# [Work to complete]
Look over the listing below and say how many of its lines include the string "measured"; give no more than that number.

# [Given material]
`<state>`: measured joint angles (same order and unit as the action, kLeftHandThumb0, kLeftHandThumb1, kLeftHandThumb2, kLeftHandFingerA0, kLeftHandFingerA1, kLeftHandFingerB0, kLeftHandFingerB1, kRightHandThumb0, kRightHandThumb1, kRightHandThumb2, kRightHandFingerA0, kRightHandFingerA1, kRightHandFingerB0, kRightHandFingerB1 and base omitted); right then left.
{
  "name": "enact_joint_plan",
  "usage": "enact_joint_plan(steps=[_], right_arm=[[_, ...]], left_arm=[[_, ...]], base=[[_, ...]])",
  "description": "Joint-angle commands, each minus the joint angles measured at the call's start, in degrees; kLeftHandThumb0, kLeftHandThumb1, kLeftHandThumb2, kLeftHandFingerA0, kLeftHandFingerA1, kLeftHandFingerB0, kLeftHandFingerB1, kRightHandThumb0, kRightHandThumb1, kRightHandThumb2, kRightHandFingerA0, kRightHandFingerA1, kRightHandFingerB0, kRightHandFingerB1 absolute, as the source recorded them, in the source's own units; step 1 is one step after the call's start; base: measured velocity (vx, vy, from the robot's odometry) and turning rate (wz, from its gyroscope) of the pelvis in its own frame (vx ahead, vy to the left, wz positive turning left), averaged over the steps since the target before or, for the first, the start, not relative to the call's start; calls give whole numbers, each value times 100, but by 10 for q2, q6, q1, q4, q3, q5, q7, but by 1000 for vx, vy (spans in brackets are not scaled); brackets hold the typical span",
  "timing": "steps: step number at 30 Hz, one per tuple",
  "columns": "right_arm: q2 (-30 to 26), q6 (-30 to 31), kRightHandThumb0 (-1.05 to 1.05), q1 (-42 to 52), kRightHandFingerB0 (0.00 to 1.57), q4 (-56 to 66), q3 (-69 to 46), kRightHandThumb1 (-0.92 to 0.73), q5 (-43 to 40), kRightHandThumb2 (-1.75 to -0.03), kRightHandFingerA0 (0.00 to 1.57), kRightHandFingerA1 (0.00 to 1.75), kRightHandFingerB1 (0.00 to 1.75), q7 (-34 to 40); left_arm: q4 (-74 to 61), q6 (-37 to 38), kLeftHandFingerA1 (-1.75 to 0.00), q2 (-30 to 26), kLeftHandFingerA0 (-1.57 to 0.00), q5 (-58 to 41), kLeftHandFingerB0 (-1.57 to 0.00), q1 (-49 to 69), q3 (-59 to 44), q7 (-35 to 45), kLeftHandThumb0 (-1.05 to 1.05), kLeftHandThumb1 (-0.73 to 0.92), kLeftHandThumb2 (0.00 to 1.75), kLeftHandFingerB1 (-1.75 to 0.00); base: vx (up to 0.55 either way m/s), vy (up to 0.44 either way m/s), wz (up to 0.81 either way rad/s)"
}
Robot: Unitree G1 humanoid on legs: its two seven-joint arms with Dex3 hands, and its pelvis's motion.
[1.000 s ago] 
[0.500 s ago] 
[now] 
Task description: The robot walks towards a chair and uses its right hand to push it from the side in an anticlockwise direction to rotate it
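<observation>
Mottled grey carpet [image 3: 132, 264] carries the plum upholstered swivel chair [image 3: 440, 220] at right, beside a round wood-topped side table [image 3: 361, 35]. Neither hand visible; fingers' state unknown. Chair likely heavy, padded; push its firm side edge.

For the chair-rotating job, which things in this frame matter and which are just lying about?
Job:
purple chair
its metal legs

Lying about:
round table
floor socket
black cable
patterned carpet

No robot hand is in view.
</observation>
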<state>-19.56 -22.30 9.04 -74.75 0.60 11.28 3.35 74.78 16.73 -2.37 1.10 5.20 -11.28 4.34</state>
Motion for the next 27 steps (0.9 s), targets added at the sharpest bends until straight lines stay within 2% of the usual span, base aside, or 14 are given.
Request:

# [Answer for the task]
2